Problem:
Find every line below that contains the word "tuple" and copy it out.

Stored dataset items:
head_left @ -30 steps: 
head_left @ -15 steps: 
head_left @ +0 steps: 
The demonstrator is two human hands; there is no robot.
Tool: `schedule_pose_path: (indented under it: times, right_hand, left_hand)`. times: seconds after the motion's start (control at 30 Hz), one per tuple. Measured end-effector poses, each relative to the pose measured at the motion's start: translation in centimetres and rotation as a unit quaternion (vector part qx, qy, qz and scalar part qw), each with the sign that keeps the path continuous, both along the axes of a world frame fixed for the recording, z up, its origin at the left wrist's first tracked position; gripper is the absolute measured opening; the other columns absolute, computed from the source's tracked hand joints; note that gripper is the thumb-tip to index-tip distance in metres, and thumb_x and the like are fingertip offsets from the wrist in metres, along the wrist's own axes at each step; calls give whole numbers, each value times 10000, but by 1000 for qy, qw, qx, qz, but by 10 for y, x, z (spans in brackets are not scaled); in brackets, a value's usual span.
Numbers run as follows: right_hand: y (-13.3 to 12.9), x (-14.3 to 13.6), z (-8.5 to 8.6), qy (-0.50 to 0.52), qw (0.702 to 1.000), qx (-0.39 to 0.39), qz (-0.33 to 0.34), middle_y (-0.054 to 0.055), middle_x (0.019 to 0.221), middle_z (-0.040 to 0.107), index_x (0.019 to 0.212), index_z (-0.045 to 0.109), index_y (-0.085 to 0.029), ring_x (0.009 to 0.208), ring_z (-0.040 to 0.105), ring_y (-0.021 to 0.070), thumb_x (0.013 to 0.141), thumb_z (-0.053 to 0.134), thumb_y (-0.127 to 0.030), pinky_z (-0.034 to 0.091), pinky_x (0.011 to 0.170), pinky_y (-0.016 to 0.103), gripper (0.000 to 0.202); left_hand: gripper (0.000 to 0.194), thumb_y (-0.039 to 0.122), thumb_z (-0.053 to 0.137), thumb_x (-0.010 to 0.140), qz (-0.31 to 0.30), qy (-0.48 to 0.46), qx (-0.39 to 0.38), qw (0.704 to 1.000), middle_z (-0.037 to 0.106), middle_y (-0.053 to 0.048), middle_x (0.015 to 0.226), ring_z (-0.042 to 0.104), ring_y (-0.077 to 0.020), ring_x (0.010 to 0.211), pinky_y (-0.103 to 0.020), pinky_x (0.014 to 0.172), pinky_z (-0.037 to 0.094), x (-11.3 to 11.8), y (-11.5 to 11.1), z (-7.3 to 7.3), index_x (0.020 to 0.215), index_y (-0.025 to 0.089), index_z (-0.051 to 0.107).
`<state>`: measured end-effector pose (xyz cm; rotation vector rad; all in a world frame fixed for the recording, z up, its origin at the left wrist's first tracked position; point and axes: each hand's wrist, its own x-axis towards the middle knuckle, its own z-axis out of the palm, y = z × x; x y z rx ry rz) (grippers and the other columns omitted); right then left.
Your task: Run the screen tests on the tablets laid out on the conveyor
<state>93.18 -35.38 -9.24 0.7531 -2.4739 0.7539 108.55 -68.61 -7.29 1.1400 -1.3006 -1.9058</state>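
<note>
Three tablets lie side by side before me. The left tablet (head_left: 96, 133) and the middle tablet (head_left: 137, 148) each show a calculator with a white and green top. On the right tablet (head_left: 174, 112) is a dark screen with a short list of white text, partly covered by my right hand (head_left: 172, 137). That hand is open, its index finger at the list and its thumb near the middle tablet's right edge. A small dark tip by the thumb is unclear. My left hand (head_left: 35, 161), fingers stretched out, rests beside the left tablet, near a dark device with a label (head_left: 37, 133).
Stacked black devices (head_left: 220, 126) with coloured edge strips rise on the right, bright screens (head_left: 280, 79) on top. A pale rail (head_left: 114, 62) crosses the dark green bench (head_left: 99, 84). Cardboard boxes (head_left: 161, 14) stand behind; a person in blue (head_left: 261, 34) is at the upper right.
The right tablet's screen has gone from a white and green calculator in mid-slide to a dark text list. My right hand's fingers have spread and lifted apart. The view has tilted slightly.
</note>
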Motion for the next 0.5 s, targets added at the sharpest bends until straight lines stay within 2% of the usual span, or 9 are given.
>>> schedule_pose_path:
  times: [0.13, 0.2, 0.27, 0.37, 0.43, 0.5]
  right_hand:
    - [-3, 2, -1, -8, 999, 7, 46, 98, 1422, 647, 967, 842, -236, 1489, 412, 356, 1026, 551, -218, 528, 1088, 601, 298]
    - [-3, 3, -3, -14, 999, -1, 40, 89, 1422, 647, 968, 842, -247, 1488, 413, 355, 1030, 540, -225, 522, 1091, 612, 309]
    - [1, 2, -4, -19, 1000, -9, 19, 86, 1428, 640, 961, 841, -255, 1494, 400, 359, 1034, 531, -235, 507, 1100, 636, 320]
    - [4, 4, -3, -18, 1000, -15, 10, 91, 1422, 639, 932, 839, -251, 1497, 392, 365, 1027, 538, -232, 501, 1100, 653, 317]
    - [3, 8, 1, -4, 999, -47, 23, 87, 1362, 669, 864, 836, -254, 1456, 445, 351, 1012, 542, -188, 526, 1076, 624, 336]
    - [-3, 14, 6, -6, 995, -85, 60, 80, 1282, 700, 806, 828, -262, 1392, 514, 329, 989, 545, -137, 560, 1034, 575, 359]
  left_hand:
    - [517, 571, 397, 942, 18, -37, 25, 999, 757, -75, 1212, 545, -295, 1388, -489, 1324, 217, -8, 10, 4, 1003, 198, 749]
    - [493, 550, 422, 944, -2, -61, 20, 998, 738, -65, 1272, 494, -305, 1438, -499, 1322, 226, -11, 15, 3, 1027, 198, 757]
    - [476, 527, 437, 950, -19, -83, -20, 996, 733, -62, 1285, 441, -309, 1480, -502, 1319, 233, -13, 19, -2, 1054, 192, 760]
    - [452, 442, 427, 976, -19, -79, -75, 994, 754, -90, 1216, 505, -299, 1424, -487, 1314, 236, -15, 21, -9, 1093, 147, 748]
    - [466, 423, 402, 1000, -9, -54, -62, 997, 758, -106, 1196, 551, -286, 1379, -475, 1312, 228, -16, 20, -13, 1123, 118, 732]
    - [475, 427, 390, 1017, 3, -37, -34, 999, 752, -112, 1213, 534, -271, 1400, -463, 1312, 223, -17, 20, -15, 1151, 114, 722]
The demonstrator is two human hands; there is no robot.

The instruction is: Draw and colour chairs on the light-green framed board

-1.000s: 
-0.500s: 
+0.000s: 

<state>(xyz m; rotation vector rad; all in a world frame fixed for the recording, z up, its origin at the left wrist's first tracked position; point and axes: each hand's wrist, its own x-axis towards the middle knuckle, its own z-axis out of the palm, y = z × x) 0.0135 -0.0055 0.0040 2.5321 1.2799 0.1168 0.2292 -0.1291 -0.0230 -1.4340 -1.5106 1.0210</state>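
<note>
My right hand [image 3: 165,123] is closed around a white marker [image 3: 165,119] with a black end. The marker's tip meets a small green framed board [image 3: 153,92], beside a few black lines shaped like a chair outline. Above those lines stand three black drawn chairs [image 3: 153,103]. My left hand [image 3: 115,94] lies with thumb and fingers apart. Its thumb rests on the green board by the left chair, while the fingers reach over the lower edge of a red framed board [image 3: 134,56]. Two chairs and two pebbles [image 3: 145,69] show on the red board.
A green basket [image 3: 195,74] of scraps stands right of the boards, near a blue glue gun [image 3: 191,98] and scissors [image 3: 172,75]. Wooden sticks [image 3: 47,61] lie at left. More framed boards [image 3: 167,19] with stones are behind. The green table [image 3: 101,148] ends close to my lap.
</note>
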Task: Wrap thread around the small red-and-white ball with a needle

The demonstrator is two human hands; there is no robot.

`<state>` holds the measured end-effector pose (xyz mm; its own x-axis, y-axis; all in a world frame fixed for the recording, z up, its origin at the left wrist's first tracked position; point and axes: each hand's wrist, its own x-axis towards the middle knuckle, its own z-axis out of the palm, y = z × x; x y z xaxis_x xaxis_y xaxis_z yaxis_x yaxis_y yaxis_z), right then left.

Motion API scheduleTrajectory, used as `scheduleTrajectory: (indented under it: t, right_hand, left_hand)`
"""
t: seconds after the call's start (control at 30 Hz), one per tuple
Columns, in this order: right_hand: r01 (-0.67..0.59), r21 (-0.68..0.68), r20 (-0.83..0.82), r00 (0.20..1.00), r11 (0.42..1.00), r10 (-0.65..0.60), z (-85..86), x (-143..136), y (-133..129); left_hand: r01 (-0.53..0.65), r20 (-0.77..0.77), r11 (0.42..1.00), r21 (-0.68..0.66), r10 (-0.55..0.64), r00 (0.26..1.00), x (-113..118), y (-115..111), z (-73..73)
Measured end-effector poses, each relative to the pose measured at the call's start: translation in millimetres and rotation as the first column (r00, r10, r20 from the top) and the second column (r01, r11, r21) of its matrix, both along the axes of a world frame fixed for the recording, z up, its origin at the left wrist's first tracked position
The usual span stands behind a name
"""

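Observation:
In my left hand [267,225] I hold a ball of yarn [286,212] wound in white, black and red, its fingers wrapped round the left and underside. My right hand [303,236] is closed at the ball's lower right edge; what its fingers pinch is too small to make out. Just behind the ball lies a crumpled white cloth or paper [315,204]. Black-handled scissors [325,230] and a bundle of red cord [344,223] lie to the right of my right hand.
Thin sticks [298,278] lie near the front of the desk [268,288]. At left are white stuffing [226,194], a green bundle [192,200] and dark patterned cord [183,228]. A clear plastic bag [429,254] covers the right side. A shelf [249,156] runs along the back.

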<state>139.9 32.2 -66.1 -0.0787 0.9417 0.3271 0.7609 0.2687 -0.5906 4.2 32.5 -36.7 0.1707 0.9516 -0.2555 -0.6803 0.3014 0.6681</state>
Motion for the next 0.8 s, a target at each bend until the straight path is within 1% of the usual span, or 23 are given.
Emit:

Answer area:
Tool: `schedule_pose_path: (indented under it: times, right_hand, left_hand)`. times: seconds after the motion's start (control at 30 Hz), one per tuple. Measured end-effector poses, each relative to the pose measured at the motion's start: translation in centimetres and rotation as a unit quaternion (vector part qx, qy, qz and scalar part qw), each with the sign that keeps the path continuous, both along the axes of a world frame fixed for the recording, z up, its origin at the left wrist's first tracked position; gripper is the absolute measured opening; the other columns absolute, computed from the source's tracked hand joints; note that gripper is the thumb-tip to index-tip distance in metres, and thumb_x and the like are fingertip offsets from the wrist in metres, along the wrist's own axes at each step; calls give whole numbers, each value times 10000, but by 1000 for qy, qw, qx, qz, but by 10 for y, x, z (spans in brackets are not scaled); in brackets, a value's usual span.
t: seconds after the call's start (control at 30 Hz), one per tuple

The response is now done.